──────── DATA EXCERPT

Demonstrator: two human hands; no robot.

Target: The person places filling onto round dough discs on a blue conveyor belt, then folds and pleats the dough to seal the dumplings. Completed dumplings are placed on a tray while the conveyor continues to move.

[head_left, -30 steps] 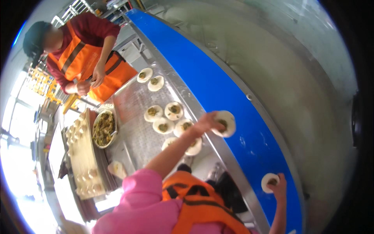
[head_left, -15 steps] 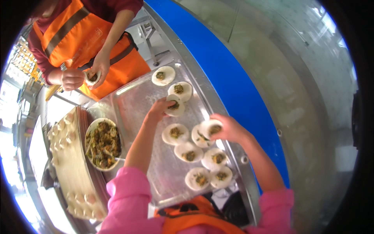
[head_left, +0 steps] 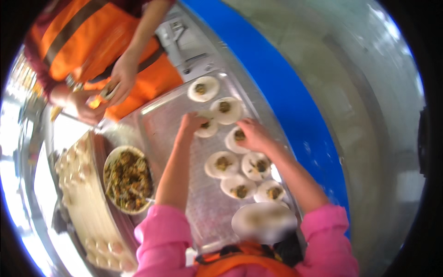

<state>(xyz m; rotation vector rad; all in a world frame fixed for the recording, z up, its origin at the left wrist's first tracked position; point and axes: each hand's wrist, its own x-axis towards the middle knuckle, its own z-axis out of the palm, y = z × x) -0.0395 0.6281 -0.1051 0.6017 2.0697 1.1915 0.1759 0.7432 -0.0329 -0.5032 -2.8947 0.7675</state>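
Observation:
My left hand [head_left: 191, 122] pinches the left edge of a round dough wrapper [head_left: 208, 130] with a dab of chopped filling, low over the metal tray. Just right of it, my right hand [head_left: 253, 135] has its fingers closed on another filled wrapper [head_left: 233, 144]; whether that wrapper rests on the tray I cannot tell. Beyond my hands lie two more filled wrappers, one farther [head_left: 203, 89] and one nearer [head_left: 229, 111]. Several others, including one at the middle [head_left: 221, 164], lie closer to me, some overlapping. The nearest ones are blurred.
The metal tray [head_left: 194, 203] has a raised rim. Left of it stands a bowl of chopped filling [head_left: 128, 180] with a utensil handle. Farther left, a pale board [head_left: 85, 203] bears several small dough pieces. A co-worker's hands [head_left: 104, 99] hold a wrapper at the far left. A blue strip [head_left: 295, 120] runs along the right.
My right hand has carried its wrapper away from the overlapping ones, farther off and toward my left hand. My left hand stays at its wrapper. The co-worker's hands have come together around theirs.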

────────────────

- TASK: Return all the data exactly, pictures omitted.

- RESPONSE TO THIS TASK:
Demonstrator: two human hands; no robot.

Target: The person places filling onto round dough discs on a blue conveyor belt, then folds and pleats the dough to seal the dumplings. Completed dumplings are placed on a tray while the conveyor continues to move.

[head_left, -30 steps] 
[head_left, -15 steps] 
[head_left, +0 steps] 

<state>(xyz m; rotation vector rad; all in a world frame fixed for the recording, z up, its origin at the left wrist's first tracked position; point and axes: each hand's wrist, its own x-axis towards the middle knuckle, its own z-axis out of the palm, y = z × x) -0.0395 0.6281 -0.1051 0.6017 2.0697 1.1915 0.1759 0.7432 -0.0329 -0.5032 -2.8947 0.7675</state>
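Observation:
My left hand [head_left: 191, 122] pinches the left edge of a round dough wrapper [head_left: 208, 130] with a dab of chopped filling, low over the metal tray. Just right of it, my right hand [head_left: 253, 135] has its fingers closed on another filled wrapper [head_left: 233, 144]; whether that wrapper rests on the tray I cannot tell. Beyond my hands lie two more filled wrappers, one farther [head_left: 203, 89] and one nearer [head_left: 229, 111]. Several others, including one at the middle [head_left: 221, 164], lie closer to me, some overlapping. The nearest ones are blurred.
The metal tray [head_left: 194, 203] has a raised rim. Left of it stands a bowl of chopped filling [head_left: 128, 180] with a utensil handle. Farther left, a pale board [head_left: 85, 203] bears several small dough pieces. A co-worker's hands [head_left: 104, 99] hold a wrapper at the far left. A blue strip [head_left: 295, 120] runs along the right.
My right hand has carried its wrapper away from the overlapping ones, farther off and toward my left hand. My left hand stays at its wrapper. The co-worker's hands have come together around theirs.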

The response is complete as it stands.